Though I'm not particularly fast, I would still call myself a runner. Many non-runners wonder how runners can possibly entertain themselves over the course of a 5-mile run. To be honest, I don't normally remember what goes through my head, but today it was trapezoids.

Specifically, given trapezoid ABCD (where AB || CD), how can you prove that CA + AB + BD is greater than CD?

It seems obvious that the sum of the other three sides should be longer (even if CA and BD are really short), but that doesn't mean it doesn't merit a proof!

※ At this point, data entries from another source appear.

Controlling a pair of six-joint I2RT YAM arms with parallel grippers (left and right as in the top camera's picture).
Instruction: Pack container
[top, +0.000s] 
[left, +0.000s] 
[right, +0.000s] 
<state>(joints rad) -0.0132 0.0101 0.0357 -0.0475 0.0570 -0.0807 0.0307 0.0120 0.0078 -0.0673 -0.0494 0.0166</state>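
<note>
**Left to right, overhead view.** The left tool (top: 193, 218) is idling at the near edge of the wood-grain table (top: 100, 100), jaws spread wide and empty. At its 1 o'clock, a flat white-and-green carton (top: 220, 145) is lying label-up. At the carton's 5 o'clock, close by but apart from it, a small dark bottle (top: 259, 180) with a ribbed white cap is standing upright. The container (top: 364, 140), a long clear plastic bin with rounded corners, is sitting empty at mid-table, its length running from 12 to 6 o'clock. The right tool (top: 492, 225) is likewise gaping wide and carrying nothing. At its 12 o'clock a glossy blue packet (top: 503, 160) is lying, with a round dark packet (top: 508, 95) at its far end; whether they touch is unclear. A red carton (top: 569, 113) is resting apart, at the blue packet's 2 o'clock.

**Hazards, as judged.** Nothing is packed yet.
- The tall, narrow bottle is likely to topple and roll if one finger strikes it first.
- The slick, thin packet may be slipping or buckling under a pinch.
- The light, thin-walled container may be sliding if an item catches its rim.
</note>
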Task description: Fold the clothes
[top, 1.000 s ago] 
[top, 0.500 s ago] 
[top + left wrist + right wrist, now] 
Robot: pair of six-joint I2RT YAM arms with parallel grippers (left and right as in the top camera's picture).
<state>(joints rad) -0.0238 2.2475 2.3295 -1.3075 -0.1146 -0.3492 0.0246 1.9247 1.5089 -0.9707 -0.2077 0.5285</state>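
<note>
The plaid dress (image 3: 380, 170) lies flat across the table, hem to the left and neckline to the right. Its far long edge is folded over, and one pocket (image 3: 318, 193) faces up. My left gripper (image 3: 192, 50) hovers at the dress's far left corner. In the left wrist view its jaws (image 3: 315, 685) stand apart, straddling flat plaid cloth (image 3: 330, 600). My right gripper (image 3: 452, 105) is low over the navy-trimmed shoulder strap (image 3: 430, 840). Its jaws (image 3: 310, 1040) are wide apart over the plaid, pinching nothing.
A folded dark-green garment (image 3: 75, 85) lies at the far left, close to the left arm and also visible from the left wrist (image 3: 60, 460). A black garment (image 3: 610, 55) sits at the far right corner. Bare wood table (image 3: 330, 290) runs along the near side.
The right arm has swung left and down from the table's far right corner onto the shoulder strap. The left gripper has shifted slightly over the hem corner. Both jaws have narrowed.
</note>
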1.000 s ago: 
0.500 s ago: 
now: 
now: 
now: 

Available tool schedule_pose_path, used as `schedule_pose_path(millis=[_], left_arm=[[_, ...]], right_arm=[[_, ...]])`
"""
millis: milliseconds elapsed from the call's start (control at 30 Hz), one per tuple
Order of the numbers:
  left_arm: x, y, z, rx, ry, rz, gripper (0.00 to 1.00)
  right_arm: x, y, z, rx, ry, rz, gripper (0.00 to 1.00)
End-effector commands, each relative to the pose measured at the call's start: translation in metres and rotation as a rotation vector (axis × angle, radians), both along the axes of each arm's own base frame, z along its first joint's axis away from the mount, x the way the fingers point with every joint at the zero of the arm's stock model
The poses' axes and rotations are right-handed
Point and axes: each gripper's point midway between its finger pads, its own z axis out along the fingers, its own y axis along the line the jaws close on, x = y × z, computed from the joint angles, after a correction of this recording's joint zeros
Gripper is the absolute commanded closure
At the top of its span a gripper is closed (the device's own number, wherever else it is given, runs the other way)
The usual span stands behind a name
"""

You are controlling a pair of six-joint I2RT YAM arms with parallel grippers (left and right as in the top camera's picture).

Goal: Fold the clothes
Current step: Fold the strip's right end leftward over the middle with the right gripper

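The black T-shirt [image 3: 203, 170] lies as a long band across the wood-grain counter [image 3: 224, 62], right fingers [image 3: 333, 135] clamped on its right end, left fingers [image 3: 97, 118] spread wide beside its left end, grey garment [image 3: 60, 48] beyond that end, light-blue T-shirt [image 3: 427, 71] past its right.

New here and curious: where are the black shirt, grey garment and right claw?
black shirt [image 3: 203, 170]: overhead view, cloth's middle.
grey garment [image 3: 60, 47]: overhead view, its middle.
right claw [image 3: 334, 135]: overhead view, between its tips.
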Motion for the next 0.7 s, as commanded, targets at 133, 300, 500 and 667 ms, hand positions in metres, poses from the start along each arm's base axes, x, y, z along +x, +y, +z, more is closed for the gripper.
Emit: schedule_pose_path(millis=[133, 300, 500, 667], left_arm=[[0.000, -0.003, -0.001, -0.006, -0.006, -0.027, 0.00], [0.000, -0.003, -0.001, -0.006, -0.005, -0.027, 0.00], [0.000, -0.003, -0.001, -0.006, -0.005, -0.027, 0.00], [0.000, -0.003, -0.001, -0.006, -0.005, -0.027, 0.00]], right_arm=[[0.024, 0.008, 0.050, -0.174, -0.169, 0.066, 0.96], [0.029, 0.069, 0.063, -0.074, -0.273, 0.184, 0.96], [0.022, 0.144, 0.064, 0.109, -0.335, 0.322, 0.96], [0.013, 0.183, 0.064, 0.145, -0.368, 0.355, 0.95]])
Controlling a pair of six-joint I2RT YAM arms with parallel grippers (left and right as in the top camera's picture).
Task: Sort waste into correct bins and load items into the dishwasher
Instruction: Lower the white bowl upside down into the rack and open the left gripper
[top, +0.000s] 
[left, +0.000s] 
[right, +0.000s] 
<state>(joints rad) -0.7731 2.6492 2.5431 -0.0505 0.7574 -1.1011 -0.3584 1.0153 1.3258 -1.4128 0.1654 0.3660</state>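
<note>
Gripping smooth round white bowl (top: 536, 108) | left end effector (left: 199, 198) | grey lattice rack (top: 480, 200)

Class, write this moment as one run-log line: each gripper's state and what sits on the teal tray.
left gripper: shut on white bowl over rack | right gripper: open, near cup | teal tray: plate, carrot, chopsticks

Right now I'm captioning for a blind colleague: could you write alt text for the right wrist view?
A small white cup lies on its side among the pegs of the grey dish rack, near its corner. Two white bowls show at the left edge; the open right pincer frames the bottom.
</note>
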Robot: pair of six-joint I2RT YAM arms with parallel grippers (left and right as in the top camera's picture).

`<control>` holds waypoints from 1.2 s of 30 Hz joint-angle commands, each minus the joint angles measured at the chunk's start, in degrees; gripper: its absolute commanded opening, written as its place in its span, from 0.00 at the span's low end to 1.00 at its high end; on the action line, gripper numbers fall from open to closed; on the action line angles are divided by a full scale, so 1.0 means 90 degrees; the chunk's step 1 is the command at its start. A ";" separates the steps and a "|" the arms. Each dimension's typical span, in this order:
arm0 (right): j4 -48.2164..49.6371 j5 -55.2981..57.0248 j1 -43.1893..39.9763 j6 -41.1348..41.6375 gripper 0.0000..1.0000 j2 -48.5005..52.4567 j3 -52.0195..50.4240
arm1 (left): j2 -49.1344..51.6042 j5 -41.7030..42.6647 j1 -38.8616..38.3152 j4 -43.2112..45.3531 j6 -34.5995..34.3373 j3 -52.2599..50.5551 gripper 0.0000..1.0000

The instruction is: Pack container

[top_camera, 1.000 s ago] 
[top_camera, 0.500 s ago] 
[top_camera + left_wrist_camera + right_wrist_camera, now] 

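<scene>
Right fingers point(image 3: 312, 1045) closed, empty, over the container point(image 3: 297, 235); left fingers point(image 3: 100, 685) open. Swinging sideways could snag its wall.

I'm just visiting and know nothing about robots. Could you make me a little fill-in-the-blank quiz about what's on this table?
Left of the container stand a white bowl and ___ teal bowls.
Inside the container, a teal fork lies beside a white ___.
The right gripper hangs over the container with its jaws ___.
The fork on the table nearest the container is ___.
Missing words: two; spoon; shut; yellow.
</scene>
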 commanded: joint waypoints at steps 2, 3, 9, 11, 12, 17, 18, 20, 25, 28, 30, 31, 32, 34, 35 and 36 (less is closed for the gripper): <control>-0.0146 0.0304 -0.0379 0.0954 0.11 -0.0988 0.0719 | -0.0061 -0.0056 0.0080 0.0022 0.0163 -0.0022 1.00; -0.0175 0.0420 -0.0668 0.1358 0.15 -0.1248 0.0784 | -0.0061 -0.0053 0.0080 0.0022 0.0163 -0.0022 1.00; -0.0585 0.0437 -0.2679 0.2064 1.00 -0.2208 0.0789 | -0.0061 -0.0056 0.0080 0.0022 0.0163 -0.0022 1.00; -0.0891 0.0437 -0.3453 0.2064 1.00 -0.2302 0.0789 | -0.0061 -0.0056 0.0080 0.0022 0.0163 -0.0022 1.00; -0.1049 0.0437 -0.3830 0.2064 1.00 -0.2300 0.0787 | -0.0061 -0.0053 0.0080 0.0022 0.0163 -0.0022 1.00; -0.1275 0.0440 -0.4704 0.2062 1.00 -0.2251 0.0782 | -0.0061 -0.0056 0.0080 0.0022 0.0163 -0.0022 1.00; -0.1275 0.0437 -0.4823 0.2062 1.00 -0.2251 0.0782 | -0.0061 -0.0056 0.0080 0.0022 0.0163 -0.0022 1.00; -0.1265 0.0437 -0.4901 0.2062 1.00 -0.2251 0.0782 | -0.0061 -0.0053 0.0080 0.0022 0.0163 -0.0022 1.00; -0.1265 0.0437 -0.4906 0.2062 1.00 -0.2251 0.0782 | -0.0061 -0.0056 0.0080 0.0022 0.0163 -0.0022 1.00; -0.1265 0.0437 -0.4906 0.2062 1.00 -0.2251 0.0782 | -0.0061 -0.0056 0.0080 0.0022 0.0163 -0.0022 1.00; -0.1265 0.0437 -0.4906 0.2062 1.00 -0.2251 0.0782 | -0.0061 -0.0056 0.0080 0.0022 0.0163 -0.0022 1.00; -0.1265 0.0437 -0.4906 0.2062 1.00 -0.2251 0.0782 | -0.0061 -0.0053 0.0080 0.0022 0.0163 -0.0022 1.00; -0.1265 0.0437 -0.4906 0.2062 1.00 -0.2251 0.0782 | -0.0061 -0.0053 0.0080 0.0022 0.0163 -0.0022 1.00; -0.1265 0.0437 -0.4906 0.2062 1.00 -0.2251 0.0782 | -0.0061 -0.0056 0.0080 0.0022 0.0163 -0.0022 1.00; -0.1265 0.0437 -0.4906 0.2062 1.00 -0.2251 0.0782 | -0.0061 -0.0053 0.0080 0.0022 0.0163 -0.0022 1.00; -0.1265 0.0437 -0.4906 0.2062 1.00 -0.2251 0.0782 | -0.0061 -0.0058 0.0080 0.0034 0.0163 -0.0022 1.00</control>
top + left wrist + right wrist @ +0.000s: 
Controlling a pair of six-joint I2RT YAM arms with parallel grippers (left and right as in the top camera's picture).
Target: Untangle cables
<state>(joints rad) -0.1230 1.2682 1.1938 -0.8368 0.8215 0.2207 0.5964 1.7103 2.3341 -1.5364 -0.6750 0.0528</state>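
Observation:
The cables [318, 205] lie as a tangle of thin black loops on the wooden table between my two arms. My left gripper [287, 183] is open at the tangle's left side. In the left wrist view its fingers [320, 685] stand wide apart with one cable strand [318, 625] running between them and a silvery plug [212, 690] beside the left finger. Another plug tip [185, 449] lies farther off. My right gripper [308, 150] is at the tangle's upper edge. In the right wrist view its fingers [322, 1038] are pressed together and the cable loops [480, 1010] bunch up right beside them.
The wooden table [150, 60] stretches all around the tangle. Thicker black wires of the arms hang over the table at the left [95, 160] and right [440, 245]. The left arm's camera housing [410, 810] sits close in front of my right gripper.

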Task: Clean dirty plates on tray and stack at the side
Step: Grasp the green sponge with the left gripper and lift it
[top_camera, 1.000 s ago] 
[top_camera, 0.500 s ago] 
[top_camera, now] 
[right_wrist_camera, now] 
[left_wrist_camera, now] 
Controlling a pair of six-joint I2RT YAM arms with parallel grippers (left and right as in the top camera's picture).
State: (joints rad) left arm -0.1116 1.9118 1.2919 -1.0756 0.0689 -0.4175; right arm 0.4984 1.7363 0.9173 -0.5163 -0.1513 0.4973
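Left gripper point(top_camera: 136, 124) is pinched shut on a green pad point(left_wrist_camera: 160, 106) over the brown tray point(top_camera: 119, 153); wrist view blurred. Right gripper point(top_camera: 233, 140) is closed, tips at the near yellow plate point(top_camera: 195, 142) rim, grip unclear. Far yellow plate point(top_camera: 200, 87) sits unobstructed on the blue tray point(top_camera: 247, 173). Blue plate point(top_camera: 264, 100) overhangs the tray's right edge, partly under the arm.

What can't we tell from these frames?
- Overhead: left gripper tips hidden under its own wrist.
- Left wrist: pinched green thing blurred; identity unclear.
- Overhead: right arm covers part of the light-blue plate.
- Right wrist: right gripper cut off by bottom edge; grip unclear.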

Drawing a single diagonal lends itself to a simple proof using the triangle inequality:

This yields the following two inequalities:

(1) CA + AB > BC

(2) BC + BD > CD

If we add BD to both sides of (1) we have:

(3) CA + AB + BD > BC + BD

Combining with (3) we have:

(4) CA + AB + BD > BC + BD > CD

So this proves that CA + AB + BD > CD!

I was thinking about this while running around the Charles River this morning, wondering whether it would ever be shorter to run past a long bridge (CD) to cross the river at a shorter bridge (AB) and then come back, but now we've proved that is never the case!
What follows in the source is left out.